Они сидели в кухне, пили чай с запеканкой и разговаривали, как старые друзья после долгой разлуки.
Говорили о холодной затяжной весне, дожде и ветре, о мельницах, освоении новых земель и сложностях ночного патрулирования улиц.
Капитан рассказал о своей службе в торговом флоте в Антверпене и где успел побывать. Поведал о том, что полгода назад вернулся домой в связи с тяжёлой болезнью отца.
Чем болен отец, Ника спрашивать не стала. Захочет — расскажет сам.
Также избегали разговоров о смерти Якубуса и похоронах.
Смеялись над неудачной вылазкой Ники.
— Ты дошла до самого верха башни, — с удивлением сказал Алан, окидывая её восхищённым взглядом. — Никогда бы не сказал, что поднимешься так высоко. С виду ты такая… — замолчал.
— Какая? — снова улыбнулась Ника. Накручивала на палец длинную прядь волос. Кокетничала. Хотелось улыбаться во весь рот! — Слабая?
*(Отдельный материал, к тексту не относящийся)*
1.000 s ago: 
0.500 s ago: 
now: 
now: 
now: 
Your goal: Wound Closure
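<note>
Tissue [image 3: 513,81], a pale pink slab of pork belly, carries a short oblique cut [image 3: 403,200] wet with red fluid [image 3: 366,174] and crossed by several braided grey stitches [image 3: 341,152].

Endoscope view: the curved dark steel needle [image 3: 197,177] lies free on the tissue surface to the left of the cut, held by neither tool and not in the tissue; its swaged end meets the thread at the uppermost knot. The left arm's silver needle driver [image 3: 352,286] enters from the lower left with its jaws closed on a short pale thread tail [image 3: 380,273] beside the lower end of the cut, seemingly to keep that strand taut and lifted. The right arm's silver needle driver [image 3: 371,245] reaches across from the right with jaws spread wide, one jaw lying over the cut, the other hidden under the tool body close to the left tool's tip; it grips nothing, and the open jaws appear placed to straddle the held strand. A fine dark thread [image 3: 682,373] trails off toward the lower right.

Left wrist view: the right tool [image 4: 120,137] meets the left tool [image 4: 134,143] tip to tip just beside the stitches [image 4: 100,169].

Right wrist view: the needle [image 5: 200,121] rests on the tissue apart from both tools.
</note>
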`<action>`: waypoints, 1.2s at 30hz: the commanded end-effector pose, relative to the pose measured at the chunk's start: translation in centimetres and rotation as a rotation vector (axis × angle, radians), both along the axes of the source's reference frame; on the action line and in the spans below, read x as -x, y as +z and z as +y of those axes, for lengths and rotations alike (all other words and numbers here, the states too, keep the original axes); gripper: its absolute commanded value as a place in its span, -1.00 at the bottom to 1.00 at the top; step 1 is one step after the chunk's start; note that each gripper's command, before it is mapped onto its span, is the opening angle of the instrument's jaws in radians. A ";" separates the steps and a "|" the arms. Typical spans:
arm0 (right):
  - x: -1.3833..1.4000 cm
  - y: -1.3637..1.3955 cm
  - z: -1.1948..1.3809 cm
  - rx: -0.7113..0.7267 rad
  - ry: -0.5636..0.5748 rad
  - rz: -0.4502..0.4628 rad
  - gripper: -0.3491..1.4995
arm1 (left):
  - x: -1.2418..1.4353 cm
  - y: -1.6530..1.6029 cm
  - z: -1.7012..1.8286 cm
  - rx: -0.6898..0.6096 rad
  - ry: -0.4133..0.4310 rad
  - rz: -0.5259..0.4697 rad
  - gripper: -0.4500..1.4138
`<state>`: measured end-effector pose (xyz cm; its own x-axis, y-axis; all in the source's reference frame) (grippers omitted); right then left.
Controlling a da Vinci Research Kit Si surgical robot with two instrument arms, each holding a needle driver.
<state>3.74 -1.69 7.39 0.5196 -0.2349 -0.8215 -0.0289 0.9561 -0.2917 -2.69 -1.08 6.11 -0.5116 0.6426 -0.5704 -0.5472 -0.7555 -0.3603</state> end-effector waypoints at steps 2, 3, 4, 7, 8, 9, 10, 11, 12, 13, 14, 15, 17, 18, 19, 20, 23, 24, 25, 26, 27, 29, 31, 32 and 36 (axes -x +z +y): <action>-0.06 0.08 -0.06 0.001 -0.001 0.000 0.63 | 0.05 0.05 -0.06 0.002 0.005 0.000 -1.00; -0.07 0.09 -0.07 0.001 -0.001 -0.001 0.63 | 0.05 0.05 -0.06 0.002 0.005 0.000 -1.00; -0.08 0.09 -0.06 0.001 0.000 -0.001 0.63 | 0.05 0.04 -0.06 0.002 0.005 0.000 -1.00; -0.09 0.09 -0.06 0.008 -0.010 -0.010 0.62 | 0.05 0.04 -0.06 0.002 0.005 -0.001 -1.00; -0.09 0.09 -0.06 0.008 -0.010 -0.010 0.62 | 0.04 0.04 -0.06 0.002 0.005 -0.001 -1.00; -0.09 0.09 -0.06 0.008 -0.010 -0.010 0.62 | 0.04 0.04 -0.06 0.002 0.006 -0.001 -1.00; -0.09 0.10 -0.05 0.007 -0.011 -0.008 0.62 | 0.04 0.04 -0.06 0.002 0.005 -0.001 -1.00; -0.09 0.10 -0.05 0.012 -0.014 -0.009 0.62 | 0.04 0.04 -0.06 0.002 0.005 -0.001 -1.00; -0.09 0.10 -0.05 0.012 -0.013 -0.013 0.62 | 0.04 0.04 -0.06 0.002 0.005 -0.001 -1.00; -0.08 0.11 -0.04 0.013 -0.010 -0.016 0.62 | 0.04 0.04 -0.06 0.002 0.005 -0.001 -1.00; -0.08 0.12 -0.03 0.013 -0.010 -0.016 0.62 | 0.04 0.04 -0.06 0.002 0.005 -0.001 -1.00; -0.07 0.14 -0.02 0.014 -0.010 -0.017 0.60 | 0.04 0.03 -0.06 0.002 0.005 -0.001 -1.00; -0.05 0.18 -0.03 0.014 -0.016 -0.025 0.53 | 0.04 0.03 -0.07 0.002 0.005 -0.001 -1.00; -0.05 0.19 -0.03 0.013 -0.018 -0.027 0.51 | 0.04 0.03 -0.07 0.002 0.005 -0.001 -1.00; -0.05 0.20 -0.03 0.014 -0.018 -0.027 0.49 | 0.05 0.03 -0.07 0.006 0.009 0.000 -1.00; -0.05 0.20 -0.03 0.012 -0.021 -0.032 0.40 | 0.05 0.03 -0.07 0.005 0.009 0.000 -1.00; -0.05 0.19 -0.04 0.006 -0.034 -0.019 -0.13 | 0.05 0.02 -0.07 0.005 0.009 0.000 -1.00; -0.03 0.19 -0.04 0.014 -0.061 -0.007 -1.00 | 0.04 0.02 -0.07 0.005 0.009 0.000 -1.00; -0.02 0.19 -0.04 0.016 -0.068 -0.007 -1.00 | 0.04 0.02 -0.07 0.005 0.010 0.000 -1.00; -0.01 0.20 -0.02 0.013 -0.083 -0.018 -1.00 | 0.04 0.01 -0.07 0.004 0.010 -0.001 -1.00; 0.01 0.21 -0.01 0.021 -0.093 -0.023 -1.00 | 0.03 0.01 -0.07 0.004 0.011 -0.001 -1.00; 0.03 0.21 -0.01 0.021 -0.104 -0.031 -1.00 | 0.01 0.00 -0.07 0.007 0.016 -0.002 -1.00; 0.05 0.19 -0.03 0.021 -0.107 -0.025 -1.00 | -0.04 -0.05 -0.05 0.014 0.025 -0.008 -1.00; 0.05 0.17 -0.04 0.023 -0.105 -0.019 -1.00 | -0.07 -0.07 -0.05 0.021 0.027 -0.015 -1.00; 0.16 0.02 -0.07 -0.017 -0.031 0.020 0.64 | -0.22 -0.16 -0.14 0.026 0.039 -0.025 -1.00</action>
— Деликатного сложения, — опустил глаза мужчина, прокручивая на блюдце чашку с остатками чая.
— За что и поплатилась, — смеялась над собой. — Ноги-руки болят, накидку потеряла, пьяного звонаря испугалась. Удирала так, что чуть шею себе не свернула! Когда дверь плечом вышибала, шишек набила, — потёрла щёку в месте покраснения.